Ours is to share ideas and enlighten each other
so that we won’t be misled by anybody. All this talk of peace must be
reinforced with cogent analysis of issues to clear any fog in people’s minds.
My goal is to unpack the issues and to suggest
that anybody who rejects the Supreme Court’s verdict and resorts to hooliganism
and riotous acts to destabilize the state should be given the stiffest
punishment ever imaginable.
So, here is my conviction: Having analyzed the
petition and scrutinized proceedings at the Supreme Court, I am convinced that
President Mahama will be retained in office.
Why am I so convinced?
1. The general elections were not characterized
by any act that undermined voting, counting and certification of votes and
declaration of winners at each polling station. No polling agent of any
political party lodged any formal report in protest against any fraud at any
polling station.
2. The votes were counted, certified, and
announced in the open at each polling station for the public to know who won or
lost and the quantum of votes. The general public vigilantly participated in
everything and knew the results at each polling station long before the
clerical work concerning pink sheets was done.
3. The results announced at each polling
station were forwarded through the appropriate channels to the Electoral
Commission headquarters, where each political party or independent Presidential
candidate had agents monitoring events.
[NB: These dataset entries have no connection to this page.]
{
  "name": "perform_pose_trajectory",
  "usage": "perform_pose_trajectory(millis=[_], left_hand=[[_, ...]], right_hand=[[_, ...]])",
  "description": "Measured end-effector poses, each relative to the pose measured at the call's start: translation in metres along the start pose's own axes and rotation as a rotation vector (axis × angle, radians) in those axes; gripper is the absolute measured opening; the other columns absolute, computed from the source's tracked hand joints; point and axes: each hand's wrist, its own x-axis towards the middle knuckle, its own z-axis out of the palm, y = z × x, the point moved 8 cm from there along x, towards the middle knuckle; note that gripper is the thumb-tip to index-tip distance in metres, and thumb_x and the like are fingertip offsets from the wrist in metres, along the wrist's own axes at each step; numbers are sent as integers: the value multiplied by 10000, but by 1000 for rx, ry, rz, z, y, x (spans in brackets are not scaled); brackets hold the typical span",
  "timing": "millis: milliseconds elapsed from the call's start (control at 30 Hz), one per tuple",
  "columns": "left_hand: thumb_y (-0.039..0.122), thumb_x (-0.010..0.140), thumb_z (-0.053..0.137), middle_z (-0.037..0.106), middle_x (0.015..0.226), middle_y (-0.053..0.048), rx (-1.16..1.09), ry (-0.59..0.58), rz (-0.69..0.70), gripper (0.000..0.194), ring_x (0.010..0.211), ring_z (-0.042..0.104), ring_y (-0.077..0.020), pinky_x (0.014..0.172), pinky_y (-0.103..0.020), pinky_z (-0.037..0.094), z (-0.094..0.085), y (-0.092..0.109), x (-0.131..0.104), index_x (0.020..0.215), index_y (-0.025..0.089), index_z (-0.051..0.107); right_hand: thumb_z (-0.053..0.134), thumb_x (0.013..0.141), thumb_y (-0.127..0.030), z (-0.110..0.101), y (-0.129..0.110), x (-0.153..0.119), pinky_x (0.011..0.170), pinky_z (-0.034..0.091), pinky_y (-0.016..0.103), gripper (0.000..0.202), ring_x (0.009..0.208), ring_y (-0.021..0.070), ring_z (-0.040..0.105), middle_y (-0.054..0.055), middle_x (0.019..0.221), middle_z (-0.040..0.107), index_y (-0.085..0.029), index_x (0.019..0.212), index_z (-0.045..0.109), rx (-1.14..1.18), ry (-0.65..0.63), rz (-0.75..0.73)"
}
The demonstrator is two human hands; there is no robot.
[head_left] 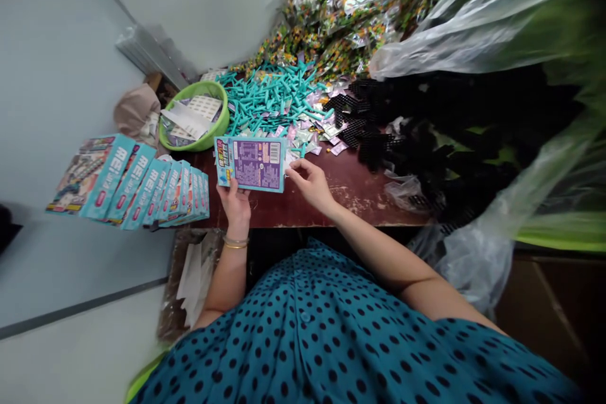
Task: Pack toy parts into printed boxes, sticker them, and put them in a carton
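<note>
A teal and purple printed box (258,164) is held up over the front part of the dark red table (360,192), its printed panel with a barcode facing me. My left hand (235,201) grips the box at its lower left edge, thumb on the panel. At the box's right end, my right hand (310,183) pinches with thumb and forefinger at a small white piece (288,161), which could be a flap or a packet; too little of it shows to tell.
Several similar boxes (154,189) stand in a row at the left. Behind lie a green basket (224,123) of sheets, teal sticks (267,96), small packets (338,148), bagged colourful pieces (326,19), and black mesh items (350,120). Clear plastic (426,53) hangs at the right.
</note>
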Motion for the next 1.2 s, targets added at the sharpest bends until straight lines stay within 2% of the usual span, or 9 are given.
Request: perform_pose_trajectory(millis=[233,400,467,567,667,867,1000,1100,1200], left_hand=[[382,815,813,643,1386,-43,72,37,-34,461,1166,676,-209,937,-401,573,-3,-10,-11,1163,342,513],[358,803,822,668,1301,-26,69,13,-124,422,1101,691,-189,945,-408,566,-6,-22,-17,1090,313,516],[354,795,829,668,1291,-23,74,5,-131,425,1104,686,-181,951,-398,562,-6,-23,-19,1077,307,515],[357,789,833,659,1292,-21,47,-8,-120,424,1093,685,-178,946,-401,565,-4,-23,-22,1047,296,503],[335,785,834,636,1328,-31,33,0,-83,446,1067,687,-178,916,-405,578,-3,-22,-26,1069,303,491],[313,785,827,607,1385,-57,88,9,-51,504,1069,684,-183,877,-380,587,-6,-22,-33,1144,327,473],[315,798,813,604,1388,-49,71,31,-49,480,1073,694,-189,896,-414,588,-5,-25,-36,1132,330,467],[331,816,793,616,1380,-29,64,52,-59,456,1132,696,-203,954,-457,573,-1,-32,-37,1131,344,464],[347,832,782,640,1355,-20,67,54,-84,425,1159,694,-206,984,-466,564,4,-40,-37,1124,344,474]], right_hand=[[706,835,-513,-10,17,5,781,527,336,325,772,173,598,18,795,649,-206,762,629,-23,-55,71],[735,793,-516,-8,35,9,844,592,382,548,1002,217,670,73,1197,681,-265,1258,591,107,-212,126],[725,805,-517,-2,39,7,819,610,395,681,970,219,687,70,1176,694,-282,1406,505,181,-325,162],[772,782,-477,-6,38,7,761,614,370,669,829,192,678,36,996,702,-253,1369,543,160,-298,168],[764,806,-436,-13,32,8,775,606,347,604,842,176,665,50,1043,699,-237,1340,564,75,-229,128],[729,825,-424,-9,35,8,854,605,383,718,934,198,674,70,1161,706,-262,1475,471,64,-428,124],[760,788,-417,-21,33,8,780,593,350,657,816,168,655,51,1103,681,-264,1377,515,8,-212,92],[734,821,-403,-32,21,-1,746,570,323,309,806,161,644,38,1041,659,-242,1064,633,-65,59,20],[680,873,-396,-32,15,-8,819,564,343,186,906,190,656,51,1004,671,-217,833,653,-72,132,-44]])
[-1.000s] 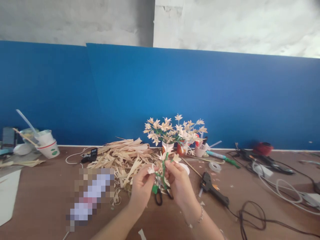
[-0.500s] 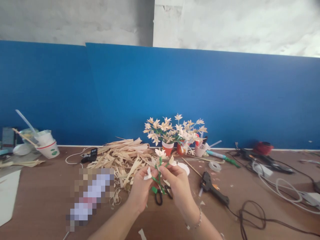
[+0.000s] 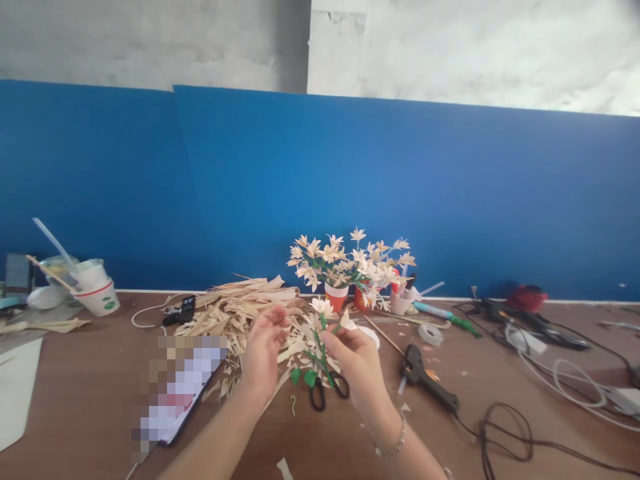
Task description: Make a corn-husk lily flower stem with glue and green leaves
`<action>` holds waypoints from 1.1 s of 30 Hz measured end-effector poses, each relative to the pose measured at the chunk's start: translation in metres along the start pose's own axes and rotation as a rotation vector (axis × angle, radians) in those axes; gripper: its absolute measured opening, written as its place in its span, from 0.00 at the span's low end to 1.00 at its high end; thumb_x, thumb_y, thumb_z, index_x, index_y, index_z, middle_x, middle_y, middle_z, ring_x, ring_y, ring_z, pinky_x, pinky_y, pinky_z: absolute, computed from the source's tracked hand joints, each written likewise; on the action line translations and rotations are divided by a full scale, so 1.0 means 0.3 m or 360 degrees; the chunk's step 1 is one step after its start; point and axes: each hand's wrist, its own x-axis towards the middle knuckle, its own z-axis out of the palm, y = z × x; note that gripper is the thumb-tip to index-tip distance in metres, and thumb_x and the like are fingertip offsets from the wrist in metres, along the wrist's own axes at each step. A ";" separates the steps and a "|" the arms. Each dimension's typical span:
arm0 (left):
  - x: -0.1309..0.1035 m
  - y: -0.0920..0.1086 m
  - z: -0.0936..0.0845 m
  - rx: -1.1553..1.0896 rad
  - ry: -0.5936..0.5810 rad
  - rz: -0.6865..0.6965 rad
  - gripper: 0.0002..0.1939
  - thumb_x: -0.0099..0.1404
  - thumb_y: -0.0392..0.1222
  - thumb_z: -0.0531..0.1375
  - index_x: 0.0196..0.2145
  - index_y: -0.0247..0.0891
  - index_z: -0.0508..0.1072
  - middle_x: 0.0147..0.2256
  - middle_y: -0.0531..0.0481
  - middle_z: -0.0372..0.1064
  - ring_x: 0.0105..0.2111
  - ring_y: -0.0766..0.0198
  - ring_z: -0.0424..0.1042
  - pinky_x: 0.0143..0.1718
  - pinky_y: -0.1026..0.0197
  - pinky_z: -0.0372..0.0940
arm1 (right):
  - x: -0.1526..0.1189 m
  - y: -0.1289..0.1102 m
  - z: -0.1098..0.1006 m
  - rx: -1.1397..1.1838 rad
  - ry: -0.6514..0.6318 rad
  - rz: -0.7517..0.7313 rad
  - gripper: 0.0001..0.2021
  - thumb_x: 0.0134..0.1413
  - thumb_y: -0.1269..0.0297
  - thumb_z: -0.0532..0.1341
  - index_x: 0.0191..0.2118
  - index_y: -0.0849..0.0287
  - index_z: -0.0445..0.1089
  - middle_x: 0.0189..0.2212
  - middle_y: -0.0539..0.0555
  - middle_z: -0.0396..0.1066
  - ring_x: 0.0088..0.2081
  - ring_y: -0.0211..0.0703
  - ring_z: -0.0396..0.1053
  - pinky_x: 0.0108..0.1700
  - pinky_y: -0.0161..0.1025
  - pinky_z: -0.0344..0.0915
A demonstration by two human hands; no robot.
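My right hand [image 3: 355, 357] is closed on a handmade flower stem [image 3: 319, 343] wrapped in green, pinching it between thumb and fingers. Pale cream petals [image 3: 323, 307] form a bloom at its top, and a smaller pale bud [image 3: 346, 320] stands beside my fingers. Apart from the stem, to its left, my left hand [image 3: 263, 353] is raised with fingers loosely bent and nothing visible in them. Below the stem lie scissors with black handles [image 3: 317, 396], blades hidden. Green leaf-like pieces [image 3: 310, 379] hang or lie near the handles; which, I cannot tell.
Dried husk strips [image 3: 250, 300] are heaped behind my left hand. Potted handmade flowers [image 3: 336, 293] stand against the blue partition [image 3: 240, 180]. A glue gun [image 3: 425, 379] with its cord lies to the right, near a tape roll [image 3: 430, 334]. A phone [image 3: 185, 393] lies left.
My left hand has let go of the flower stem and moved left, its fingers loosening. The right hand keeps its hold on the stem in nearly the same place.
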 end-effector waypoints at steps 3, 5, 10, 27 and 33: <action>-0.011 0.046 0.002 0.0571 -0.0252 0.0463 0.05 0.53 0.39 0.61 0.30 0.40 0.75 0.41 0.48 0.68 0.47 0.57 0.64 0.49 0.58 0.55 | -0.002 -0.006 0.007 -0.0070 -0.0026 0.0015 0.14 0.33 0.58 0.69 0.25 0.64 0.72 0.21 0.52 0.70 0.24 0.38 0.63 0.28 0.35 0.59; -0.028 0.063 0.012 0.0974 -0.0417 0.0601 0.02 0.52 0.38 0.62 0.25 0.40 0.76 0.44 0.46 0.67 0.50 0.54 0.61 0.54 0.55 0.50 | -0.004 -0.006 0.013 -0.0059 -0.0066 0.0025 0.13 0.32 0.59 0.69 0.25 0.63 0.72 0.21 0.51 0.70 0.24 0.38 0.64 0.27 0.34 0.59; -0.046 0.052 0.023 0.1184 -0.0404 0.0645 0.01 0.52 0.37 0.62 0.25 0.41 0.75 0.43 0.46 0.66 0.50 0.53 0.60 0.54 0.52 0.51 | -0.006 0.006 0.018 -0.0090 -0.0154 0.0009 0.13 0.35 0.59 0.68 0.26 0.63 0.72 0.21 0.51 0.70 0.23 0.37 0.63 0.26 0.33 0.59; -0.071 0.060 0.022 0.1406 -0.0462 0.1092 0.05 0.57 0.35 0.59 0.24 0.41 0.71 0.43 0.45 0.66 0.48 0.53 0.61 0.50 0.52 0.55 | -0.015 0.013 0.021 -0.0192 -0.0124 -0.0006 0.14 0.40 0.55 0.64 0.19 0.62 0.68 0.13 0.47 0.62 0.16 0.31 0.54 0.18 0.31 0.52; -0.079 0.066 0.014 0.1500 -0.0519 0.1293 0.05 0.57 0.35 0.58 0.27 0.42 0.73 0.42 0.45 0.66 0.49 0.52 0.60 0.51 0.51 0.54 | -0.004 0.011 0.017 -0.0094 -0.0148 0.0180 0.15 0.37 0.56 0.65 0.15 0.62 0.64 0.11 0.46 0.59 0.15 0.30 0.53 0.18 0.31 0.50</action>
The agents appended their signatures to
the official declaration of the results by Dr. Afari Gyan. None protested at
the outcome of Election 2012.
4. Elections were monitored by local and
foreign observers whose conclusion put it as free, fair, transparent, and an emulable
example for other African countries.
5. The petitioners’ recourse to pink sheets to
fight their case is in bad faith as the exhibits themselves proved during
proceedings—inconsistencies, anomalies, miscategorizations, duplications,
inglorious skewing of pink sheets to exclude the NPP’s strongholds, and many
more. In effect, the main substance with which the petitioners fought their
case is doubtful in form, nature, scope, content, and volume, not to mention
value.
6. No direct evidence was adduced by the
petitioners at any polling station to prove that malpractices or irregularities
occurred during and after voting to warrant their challenging the results.
Many more reasons; but I will settle on these
to begin the series on Countdown to Judgement Day.
I expect the Supreme Court to concentrate
attention on what actually happened at the polls and not the administrative or
document handling aspect. The voting that took place yielded results that were
announced in the open. Why should anybody turn to pink sheets to contest that
outcome as if the pink sheets matter more than the actual votes that were cast,
collected/collated, counted, and declared in the open as the primary material
on which the fate of the candidates was determined at Election 2012.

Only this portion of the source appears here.